災害時に役立つやさしい日本語講座が茅ヶ崎で開催されました
災害時に役立つ「やさしい日本語講座」を開催
令和7年11月21日、茅ヶ崎市で「初めてのやさしいにほんご講座~災害時編~」が開催されました。この講座は、外国人が安心して暮らせる社会を築くために、災害時におけるスムーズなコミュニケーションを目的として行われました。
外国籍市民と多様性
茅ヶ崎市では、人口が減少している中でも外国籍市民の数は増え続けています。現在、外国籍市民は市民全体の1.05%を占め、多様な国籍が共存するまちとなっています。しかし、すべての言語に対応するのは現実的ではありません。このため、最近注目を集めているのが「やさしいにほんご」です。これは、一般的な日本語を少し変えることで、外国人にも理解しやすくする工夫です。
講座の内容
当日の講座では、「やさしいにほんご」を教える認定ボランティア講師である東京にほんごネットの有田玲子先生が登壇しました。講座の内容は、日本に住む外国人に対し、災害情報を「迅速」「正確」「簡潔」に伝える方法に焦点を当てています。

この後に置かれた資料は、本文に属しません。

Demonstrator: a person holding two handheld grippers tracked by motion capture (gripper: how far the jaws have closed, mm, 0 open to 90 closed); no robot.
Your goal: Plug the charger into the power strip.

参加者は、意見を交わす小グループワークを通じて、実践的な知識を深めました。
参加者からは、「多数の気づきを得られた」との声や、「日常生活でも使いたい」との前向きな感想が寄せられました。特に、やさしいにほんごを通じて、さまざまな国籍の人々とより良い関係を築く重要性が再認識されました。
缶バッジで意識を喚起
講座終了後は、参加者に「やさしいにほんご はなします」というメッセージが書かれた缶バッジが配布されました。この缶バッジは、日常的にやさしい日本語を使おうという意思を象徴するもので、地域社会の中での意識向上に寄与することを期待しています。
誰も取り残さないまちを目指して
講座の実施は、文部科学省の「地域日本語教育の総合的な体制づくり推進事業」の一環として、神奈川県との共催で行われました。茅ヶ崎市の目標は、言葉の壁を越えて、すべての市民が共に支え合い、安心して生活できる環境を作ることです。今後も、このような講座を通じて、やさしいにほんごの普及と、異文化理解の促進を目指していく姿勢を続けていきます。
この講座は、地域社会の未来に向けた助け合いの精神を育む一歩となりました。これからも多様な文化を包摂する優しいまち、茅ヶ崎を築いていきましょう。